Monday, July 2, 2007

Into the Wilderness...Again

Into the Wilderness…Again

One of my favorite quotes comes from author Ray Bradbury in his book Fahrenheit 451. "My grandfather ….hoped that some day our cities would open up more and let the green and the land and the wilderness in more, to remind people that we're allotted a little space on earth and that we survive in that wilderness that can take back what it has given, as easily as blowing it's breath on us or sending the sea to tell us we are not so big."

I remember being young and spending nights in the wilderness, and hating and loving it all at the same time. I was scared as I lay awake staring at the stars, hearing night noises all around and smells that made me feel very alone and very alive. The wilderness was an arena that surrounded me with my smallness in the world. It reminded me that I wasn't so important. It still does.

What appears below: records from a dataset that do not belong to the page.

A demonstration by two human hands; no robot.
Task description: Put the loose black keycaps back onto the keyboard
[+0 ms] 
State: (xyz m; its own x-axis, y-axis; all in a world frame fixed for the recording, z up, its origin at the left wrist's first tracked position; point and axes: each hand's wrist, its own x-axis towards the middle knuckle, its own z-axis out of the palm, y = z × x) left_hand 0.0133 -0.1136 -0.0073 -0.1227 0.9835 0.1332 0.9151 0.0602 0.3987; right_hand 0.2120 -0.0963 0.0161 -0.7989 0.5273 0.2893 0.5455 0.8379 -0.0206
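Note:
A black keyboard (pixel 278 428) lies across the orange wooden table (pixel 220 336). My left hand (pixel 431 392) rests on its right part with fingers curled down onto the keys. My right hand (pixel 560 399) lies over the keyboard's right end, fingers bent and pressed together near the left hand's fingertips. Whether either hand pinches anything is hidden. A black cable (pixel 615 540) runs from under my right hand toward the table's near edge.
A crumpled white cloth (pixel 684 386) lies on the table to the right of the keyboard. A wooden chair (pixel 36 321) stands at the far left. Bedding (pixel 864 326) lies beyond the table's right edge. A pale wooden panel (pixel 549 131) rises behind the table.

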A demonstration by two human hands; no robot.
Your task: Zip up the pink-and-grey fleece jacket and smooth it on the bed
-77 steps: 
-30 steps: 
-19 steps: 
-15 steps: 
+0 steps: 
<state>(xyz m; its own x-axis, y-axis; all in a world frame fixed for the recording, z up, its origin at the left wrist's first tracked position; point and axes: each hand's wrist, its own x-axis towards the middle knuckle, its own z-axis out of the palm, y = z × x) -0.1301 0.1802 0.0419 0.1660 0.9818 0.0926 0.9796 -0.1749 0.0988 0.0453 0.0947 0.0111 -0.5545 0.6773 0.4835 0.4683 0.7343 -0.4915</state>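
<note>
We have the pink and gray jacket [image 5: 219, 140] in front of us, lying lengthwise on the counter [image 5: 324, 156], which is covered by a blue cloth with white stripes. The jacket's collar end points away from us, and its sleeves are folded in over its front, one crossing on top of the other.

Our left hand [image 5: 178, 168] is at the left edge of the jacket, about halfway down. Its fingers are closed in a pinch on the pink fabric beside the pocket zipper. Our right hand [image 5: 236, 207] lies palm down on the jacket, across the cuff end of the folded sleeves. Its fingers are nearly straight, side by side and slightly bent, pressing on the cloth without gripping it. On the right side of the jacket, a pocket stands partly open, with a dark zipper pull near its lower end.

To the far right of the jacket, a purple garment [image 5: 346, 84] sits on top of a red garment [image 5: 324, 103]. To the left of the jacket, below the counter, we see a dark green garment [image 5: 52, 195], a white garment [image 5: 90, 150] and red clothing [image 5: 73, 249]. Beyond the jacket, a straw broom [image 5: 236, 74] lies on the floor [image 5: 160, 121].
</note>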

And yet as a Christian, I know that there is a God who traveled through time and space to be with me in the middle of the wildernesses of life. And sometimes it takes the backcountry experiences to bring me back to my proper size, to realizing that life is really about Him, about His business, about His desires, not mine.

Sometimes people will ask me why I would want to sleep on the ground or walk long distances with a bunch of weight on my back. They struggle understanding why I would choose discomfort. And I try to help them understand that their question is the answer. The reason is that I can choose discomfort. That I realize life is not about me being increasingly more comfortable. We trade up our vehicles to something nicer. We move into a larger home because it is more comfortable. Life begins to be more and more about our own comfort and less and less about being totally sold out to a God who may or may not make us more comfortable. The wilderness reminds me that God is supreme, not my level of satisfaction.

Lately in my journey, God has taken me on a road of letting go, surrendering, releasing almost everything in my life. It's almost like He has been saying "Let go and let me teach you how to travel light". But I know from years of backpacking that traveling light means accepting increasing levels of discomfort. And the truth be known, I want, in the deepest recesses of my soul, to be comfortable, more than I want to follow a God who calls me into discomfort.

So I guess I am heading into the wilderness… again.